Exercise requirements
The data should be written out in full, exactly as it stands, and the pictures dropped.

Data shown

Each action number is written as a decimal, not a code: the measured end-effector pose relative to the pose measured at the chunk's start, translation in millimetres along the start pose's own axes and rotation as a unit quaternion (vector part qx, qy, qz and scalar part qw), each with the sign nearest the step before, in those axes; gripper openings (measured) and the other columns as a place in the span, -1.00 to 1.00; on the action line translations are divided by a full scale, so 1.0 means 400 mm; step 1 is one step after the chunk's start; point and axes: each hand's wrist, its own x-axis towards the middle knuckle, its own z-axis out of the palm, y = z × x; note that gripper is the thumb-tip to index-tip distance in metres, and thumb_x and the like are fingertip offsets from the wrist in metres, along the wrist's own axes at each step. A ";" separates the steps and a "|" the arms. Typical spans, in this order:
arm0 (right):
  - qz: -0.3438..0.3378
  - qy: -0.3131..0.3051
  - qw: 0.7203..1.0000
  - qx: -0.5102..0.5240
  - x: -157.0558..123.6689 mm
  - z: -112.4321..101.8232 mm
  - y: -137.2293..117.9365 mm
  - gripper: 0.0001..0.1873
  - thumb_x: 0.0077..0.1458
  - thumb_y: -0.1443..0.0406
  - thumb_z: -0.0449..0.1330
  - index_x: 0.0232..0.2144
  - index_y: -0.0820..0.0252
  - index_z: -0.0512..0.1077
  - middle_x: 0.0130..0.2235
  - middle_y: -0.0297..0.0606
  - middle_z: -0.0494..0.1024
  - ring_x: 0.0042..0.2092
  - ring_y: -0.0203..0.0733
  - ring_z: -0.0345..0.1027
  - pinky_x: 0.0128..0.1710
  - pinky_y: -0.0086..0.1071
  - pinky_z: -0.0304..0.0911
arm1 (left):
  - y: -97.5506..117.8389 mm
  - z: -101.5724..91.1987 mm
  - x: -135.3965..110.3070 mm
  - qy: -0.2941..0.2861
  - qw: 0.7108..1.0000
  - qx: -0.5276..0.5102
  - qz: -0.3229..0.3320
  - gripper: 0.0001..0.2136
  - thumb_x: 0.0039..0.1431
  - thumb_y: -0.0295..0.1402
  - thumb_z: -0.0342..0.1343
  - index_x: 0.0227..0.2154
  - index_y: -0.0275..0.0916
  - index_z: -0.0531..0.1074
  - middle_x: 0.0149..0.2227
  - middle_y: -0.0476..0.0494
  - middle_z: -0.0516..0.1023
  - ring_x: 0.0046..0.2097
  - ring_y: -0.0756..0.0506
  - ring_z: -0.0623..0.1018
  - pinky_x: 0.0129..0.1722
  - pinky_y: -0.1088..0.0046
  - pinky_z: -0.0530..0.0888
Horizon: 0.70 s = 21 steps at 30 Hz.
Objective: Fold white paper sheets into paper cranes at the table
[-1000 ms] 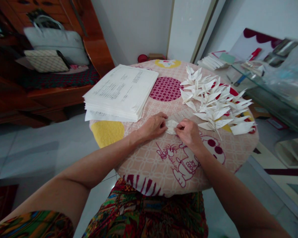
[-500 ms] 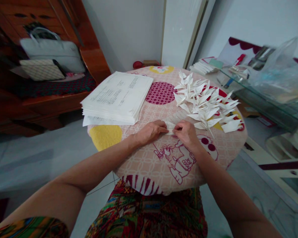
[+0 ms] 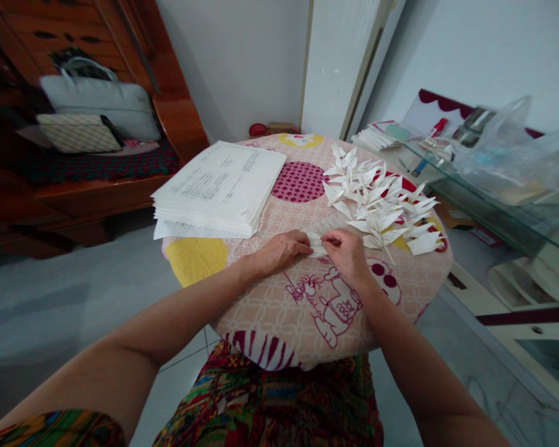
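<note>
A small piece of folded white paper (image 3: 316, 243) lies on the patterned tablecloth (image 3: 270, 310) between my two hands. My left hand (image 3: 284, 249) rests on the cloth with its fingers curled and pressed on the paper's left end. At the other end, my right hand (image 3: 346, 251) pinches the paper between thumb and fingers. The paper's fine folds are partly hidden by the fingertips. Just beyond my right hand spreads a pile of folded paper cranes (image 3: 377, 198). To the far left of the table sits a thick stack of printed sheets (image 3: 218, 186).
A glass-topped cabinet (image 3: 484, 186) stands at the right, bearing a plastic bag (image 3: 498, 149), a red-capped item and more papers (image 3: 375, 136). On the left, a wooden bench (image 3: 177, 124) holds a grey handbag (image 3: 102, 105) and a checked pouch (image 3: 79, 132).
The camera view has shifted slightly. Both hands stay at the folded paper, with the right hand's fingers slightly repositioned along it.
</note>
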 end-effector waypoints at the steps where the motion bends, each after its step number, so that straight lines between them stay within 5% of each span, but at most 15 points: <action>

Answer box
Each action number is written as a decimal, not a code: the measured end-effector pose relative to the pose measured at the chunk's start, translation in millimetres along the start pose's own axes and rotation as a unit quaternion (vector part qx, qy, qz and scalar part qw), each with the sign nearest the step before, in those axes; gripper openings (measured) and the other columns as a place in the span, -1.00 to 1.00; on the action line translations are divided by a full scale, so 1.0 means 400 mm; step 1 is one step after the chunk's start; point and axes: each hand's wrist, its own x-axis towards the middle knuckle, its own z-axis out of the palm, y = z × x; note that gripper is the thumb-tip to index-tip distance in metres, and thumb_x and the like are fingertip offsets from the wrist in metres, along the wrist's own axes at each step. A ";" separates the steps and a "|" the arms. Typical spans, in this order:
arm0 (right):
  - qz: -0.3438..0.3378
  - qy: -0.3131..0.3051
  - qw: 0.7203..1.0000
  - qx: -0.5102..0.5240
  - x: -157.0558..123.6689 mm
  - z: -112.4321..101.8232 mm
  - y: -137.2293..117.9365 mm
  - gripper: 0.0001..0.1873
  - thumb_x: 0.0077..0.1458
  - thumb_y: -0.1443..0.0406
  - thumb_z: -0.0449..0.1330
  - index_x: 0.0232..0.2144
  - index_y: -0.0820..0.0252
  - index_z: -0.0512..0.1077
  - middle_x: 0.0130..0.2235
  - middle_y: -0.0297..0.0606
  - middle_z: -0.0494..0.1024
  - ring_x: 0.0042..0.2092
  - ring_y: -0.0203..0.0733
  - ring_z: -0.0345..0.1027
  - pinky_x: 0.0128..0.1710
  - pinky_y: -0.0086..0.1071
  - pinky_z: -0.0304..0.0911
arm1 (left):
  - y: -97.5506..117.8389 mm
  - z: -101.5724..91.1987 mm
  - x: -135.3965..110.3070 mm
  - qy: -0.2941..0.2861
  - qw: 0.7108..1.0000
  - qx: -0.5276..0.5102
  - qz: -0.3229..0.3320
  - gripper: 0.0001..0.2136
  - thumb_x: 0.0039..0.1431
  - thumb_y: -0.0295..0.1402
  - thumb_z: -0.0342..0.1343
  - index_x: 0.0227..0.2154
  - index_y: -0.0275..0.0916
  - index_z: -0.0531..0.1074
  - middle_x: 0.0149..0.2227
  - middle_y: -0.0476..0.0494
  - middle_z: -0.0516..0.1023
  - ring_x: 0.0046..0.2097
  - ring_y: -0.0756..0.0506
  - ring_z: -0.0623..0.1018
  - pinky_x: 0.0129..0.1722
  - pinky_y: -0.1088..0.0046
  - pinky_z: -0.0530..0.0888
Horizon: 0.70 s = 21 steps at 30 Hz.
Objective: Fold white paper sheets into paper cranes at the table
[-1000 ms] 
[-500 ms] 
[+0 ms] 
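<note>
A small piece of folded white paper (image 3: 316, 243) lies on the patterned tablecloth (image 3: 270, 310) between my two hands. My left hand (image 3: 284, 249) rests on the cloth with its fingers curled and pressed on the paper's left end. At the other end, my right hand (image 3: 346, 251) pinches the paper between thumb and fingers. The paper's fine folds are partly hidden by the fingertips. Just beyond my right hand spreads a pile of folded paper cranes (image 3: 377, 198). To the far left of the table sits a thick stack of printed sheets (image 3: 218, 186).
A glass-topped cabinet (image 3: 484, 186) stands at the right, bearing a plastic bag (image 3: 498, 149), a red-capped item and more papers (image 3: 375, 136). On the left, a wooden bench (image 3: 177, 124) holds a grey handbag (image 3: 102, 105) and a checked pouch (image 3: 79, 132).
The camera view has shifted slightly. Both hands stay at the folded paper, with the right hand's fingers slightly repositioned along it.
</note>
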 end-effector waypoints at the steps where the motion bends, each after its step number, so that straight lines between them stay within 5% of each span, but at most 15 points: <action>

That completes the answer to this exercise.